> **Task brief**
Copy each record below without changing a single word.

> **Task input**

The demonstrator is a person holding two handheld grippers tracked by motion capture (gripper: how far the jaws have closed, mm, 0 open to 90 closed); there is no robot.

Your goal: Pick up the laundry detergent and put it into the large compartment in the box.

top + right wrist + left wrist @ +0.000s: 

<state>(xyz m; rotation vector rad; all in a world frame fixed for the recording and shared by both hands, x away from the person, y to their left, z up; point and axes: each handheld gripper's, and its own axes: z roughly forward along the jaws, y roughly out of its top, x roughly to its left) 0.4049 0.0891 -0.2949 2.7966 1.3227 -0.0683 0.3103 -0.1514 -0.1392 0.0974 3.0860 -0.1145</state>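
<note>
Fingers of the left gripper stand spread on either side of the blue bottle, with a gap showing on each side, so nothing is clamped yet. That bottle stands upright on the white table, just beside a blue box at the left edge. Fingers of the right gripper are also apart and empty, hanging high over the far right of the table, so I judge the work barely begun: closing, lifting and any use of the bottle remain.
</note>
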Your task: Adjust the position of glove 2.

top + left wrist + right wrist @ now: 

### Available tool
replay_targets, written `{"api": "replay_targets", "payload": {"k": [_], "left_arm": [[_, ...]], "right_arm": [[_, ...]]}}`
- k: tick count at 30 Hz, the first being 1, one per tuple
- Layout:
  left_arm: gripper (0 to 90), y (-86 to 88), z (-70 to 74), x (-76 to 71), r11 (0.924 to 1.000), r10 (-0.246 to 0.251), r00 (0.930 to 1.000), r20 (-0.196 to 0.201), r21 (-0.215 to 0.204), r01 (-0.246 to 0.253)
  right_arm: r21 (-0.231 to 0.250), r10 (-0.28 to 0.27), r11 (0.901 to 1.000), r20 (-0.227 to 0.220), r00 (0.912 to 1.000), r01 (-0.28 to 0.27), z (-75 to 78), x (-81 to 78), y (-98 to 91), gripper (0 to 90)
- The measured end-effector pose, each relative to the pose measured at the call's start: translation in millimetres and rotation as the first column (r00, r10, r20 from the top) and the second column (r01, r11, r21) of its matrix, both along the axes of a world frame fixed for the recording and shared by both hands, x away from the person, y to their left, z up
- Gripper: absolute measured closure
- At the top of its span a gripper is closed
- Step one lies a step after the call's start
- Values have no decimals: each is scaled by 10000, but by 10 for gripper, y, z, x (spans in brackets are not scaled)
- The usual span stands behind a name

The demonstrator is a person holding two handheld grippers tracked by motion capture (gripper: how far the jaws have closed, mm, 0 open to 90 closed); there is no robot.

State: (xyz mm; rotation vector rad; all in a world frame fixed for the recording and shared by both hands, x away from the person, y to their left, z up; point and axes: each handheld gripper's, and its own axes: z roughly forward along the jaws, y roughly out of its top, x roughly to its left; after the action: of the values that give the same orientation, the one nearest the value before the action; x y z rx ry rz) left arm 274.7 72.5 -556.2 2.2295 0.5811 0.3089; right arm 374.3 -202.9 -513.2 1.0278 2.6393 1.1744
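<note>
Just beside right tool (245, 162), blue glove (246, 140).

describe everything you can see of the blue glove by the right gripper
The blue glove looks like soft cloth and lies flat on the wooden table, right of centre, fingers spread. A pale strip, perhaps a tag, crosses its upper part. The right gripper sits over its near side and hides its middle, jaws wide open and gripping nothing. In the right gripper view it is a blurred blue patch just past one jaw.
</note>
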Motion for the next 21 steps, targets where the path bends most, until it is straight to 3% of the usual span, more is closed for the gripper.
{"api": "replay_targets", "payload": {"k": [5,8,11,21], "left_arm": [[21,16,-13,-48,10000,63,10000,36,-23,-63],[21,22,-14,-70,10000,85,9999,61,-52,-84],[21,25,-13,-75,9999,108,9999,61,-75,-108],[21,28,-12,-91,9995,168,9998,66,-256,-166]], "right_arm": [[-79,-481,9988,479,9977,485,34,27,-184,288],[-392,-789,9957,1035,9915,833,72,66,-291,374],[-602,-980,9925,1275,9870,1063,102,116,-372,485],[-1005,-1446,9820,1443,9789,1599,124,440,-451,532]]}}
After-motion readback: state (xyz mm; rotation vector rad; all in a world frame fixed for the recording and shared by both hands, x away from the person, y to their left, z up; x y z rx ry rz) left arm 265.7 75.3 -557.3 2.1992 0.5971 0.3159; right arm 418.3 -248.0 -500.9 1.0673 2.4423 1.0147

> **Response**
The demonstrator is a person holding two handheld grippers tracked by motion capture (gripper: how far the jaws have closed, mm, 0 open to 90 closed); there is no robot.

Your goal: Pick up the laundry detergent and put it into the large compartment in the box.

top + right wrist + left wrist @ +0.000s: 

<state>(xyz m; rotation vector rad; all in a world frame fixed for the recording and shared by both hands, x away from the person, y to their left, z up; point and axes: each handheld gripper's, and its own axes: z roughly forward along the jaws, y roughly out of its top, x roughly to its left) 0.4049 0.0891 -0.2949 2.7966 1.3227 -0.0683 0.3103 -0.1514 -0.1392 0.0974 3.0860 -0.1145</state>
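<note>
Fingers of the left gripper stand spread on either side of the blue bottle, with a gap showing on each side, so nothing is clamped yet. That bottle stands upright on the white table, just beside a blue box at the left edge. Fingers of the right gripper are also apart and empty, hanging high over the far right of the table, so I judge the work barely begun: closing, lifting and any use of the bottle remain.
</note>
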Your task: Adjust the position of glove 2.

top + left wrist + right wrist @ now: 

### Available tool
replay_targets, written `{"api": "replay_targets", "payload": {"k": [_], "left_arm": [[_, ...]], "right_arm": [[_, ...]]}}`
- k: tick count at 30 Hz, the first being 1, one per tuple
- Layout:
  left_arm: gripper (0 to 90), y (-86 to 88), z (-70 to 74), x (-76 to 71), r11 (0.924 to 1.000), r10 (-0.246 to 0.251), r00 (0.930 to 1.000), r20 (-0.196 to 0.201), r21 (-0.215 to 0.204), r01 (-0.246 to 0.253)
  right_arm: r21 (-0.231 to 0.250), r10 (-0.28 to 0.27), r11 (0.901 to 1.000), r20 (-0.227 to 0.220), r00 (0.912 to 1.000), r01 (-0.28 to 0.27), z (-75 to 78), x (-81 to 78), y (-98 to 91), gripper (0 to 90)
- The measured end-effector pose, each relative to the pose measured at the call's start: translation in millimetres and rotation as the first column (r00, r10, r20 from the top) and the second column (r01, r11, r21) of its matrix, both along the axes of a world frame fixed for the recording and shared by both hands, x away from the person, y to their left, z up
- Gripper: absolute measured closure
- At the top of its span a gripper is closed
- Step one lies a step after the call's start
- Values have no decimals: each is scaled by 10000, but by 10 for gripper, y, z, x (spans in brackets are not scaled)
- The usual span stands behind a name

The demonstrator is a person holding two handheld grippers tracked by motion capture (gripper: how far the jaws have closed, mm, 0 open to 90 closed); there is no robot.

State: (xyz mm; rotation vector rad; all in a world frame fixed for the recording and shared by both hands, x away from the person, y to their left, z up; point and axes: each handheld gripper's, and its own axes: z roughly forward along the jaws, y roughly out of its top, x roughly to its left; after the action: of the values that give the same orientation, the one nearest the value before the action; x y z rx ry rz) left arm 274.7 72.5 -556.2 2.2295 0.5811 0.3089; right arm 374.3 -202.9 -513.2 1.0278 2.6393 1.1744
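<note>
Just beside right tool (245, 162), blue glove (246, 140).

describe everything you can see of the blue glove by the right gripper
The blue glove looks like soft cloth and lies flat on the wooden table, right of centre, fingers spread. A pale strip, perhaps a tag, crosses its upper part. The right gripper sits over its near side and hides its middle, jaws wide open and gripping nothing. In the right gripper view it is a blurred blue patch just past one jaw.
</note>
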Motion for the next 21 steps, targets where the path bends most, until it is straight to 3% of the usual span, more is closed for the gripper.
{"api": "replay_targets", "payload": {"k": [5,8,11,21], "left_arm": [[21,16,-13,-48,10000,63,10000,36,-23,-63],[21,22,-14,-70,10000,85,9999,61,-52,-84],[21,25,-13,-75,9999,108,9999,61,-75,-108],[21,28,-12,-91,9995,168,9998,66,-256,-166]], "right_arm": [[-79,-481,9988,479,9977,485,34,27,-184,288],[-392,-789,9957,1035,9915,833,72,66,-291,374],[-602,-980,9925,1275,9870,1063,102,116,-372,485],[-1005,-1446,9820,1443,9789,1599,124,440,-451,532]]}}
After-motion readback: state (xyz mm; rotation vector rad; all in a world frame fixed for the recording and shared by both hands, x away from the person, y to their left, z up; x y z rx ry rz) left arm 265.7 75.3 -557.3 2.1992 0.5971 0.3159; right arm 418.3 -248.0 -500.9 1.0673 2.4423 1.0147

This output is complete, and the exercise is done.